2017 Stats: .232/.291/.414, 25 2B, 12 HR, 35 RBI, 6 SB, 2 CS
Advanced: 0.4 bWAR, 0.7 fWAR, 81 OPS+, 82 wRC+, -2 DRS
Salary: 2 years, $28.3 million ($16.5 million 2020 option)
After being a reasonably healthy player, Kipnis had an injury plagued year that kept him off the field and helped lead to a career worst year. Ever the team player, Kipnis came back from the disabled list, and with him having been supplanted at second base by Jose Ramirez, he went to center field. With Ramirez playing a terrific second and the emergence of Yandy Diaz, it’s rumored the Indians may be willing to move Kipnis.
It’s also likely it’s going to be a high price tag. Kipnis has a reasonably salary, and the Indians could use him at either first of the outfield depending on what happens with Carlos Santana and Jay Bruce.
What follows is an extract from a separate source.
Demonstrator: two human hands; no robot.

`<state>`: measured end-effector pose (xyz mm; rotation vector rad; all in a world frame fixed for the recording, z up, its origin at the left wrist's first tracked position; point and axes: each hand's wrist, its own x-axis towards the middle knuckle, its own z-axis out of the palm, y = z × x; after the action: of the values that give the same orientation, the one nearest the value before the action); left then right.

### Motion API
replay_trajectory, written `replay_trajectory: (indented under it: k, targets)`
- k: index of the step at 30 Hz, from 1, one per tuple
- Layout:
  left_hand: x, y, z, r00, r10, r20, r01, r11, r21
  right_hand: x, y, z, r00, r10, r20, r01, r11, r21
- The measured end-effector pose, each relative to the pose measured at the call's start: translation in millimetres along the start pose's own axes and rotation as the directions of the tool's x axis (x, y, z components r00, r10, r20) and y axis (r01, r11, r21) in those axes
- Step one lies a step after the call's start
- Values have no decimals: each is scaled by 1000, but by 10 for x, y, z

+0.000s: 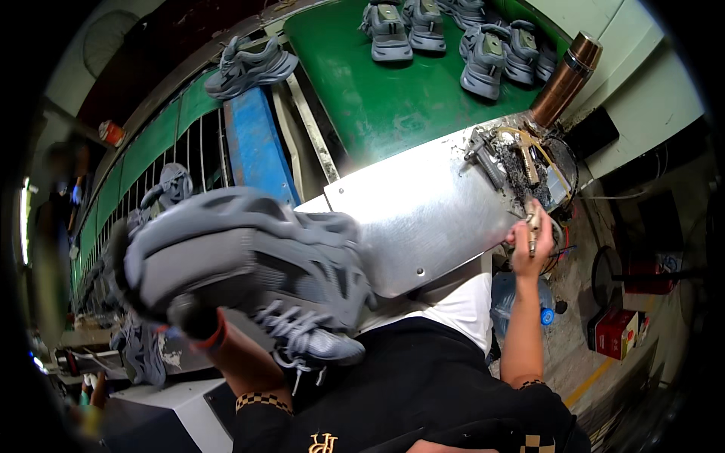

Considering he’s a 4.0+ WAR player when healthy, he might just be worth whatever price the Indians demand.
2017 Stats: .232/.318/.375, 20 2B, 3 3B, 12 HR, 50 RBI, 2 SB, 2 CS
Advanced: 0.5 bWAR, 0.3 fWAR 79 OPS+, 82 wRC+, 5 DRS
Salary: 2 years, $29 million
After the 2015 season, the Mets thought Zobrist might be the player to take them over the top, and they vigorously pursued him in free agency. The Mets were proven to be correct when Zobrist was the 2016 World Series MVP. For those that believed Zobrist’s deal was going to be harsh at the tail end, they seemed to be proven correct with Zobrist having a poor year where he looked every bit of his 36 years of age.
Still, Zobrist is just one year off of being a good major league player, a good defender at second, and every bit as versatile as he’s always been. While he’s not officially on the trade block, the Cubs are nearing a bit of a roster crunch with Albert Almora staking a claim in CF and Ian Happ proving he should be an everyday player. Unless the Cubs want to pay Zobrist big bucks to be a utility player, they may look to move him, and the team has been known to like Seth Lugo. This isn’t saying that’s what gets it done for both sides. Still, it’s interesting the Cubs have a player the Mets want, and the Mets have a player the Cubs want. This could lead to trade discussions, and Sandy getting a player he has long coveted.
Overall, the Mets would be improved by getting anyone of these players, but that does not necessarily mean that is the best allocation of resources. Given the contract length and what should be a relatively low sales price, it would seem Kinsler should be the Mets top target. If the Mets had more talent available in their farm system, perhaps then you may be more willing to pursue a Kipnis or Harrison.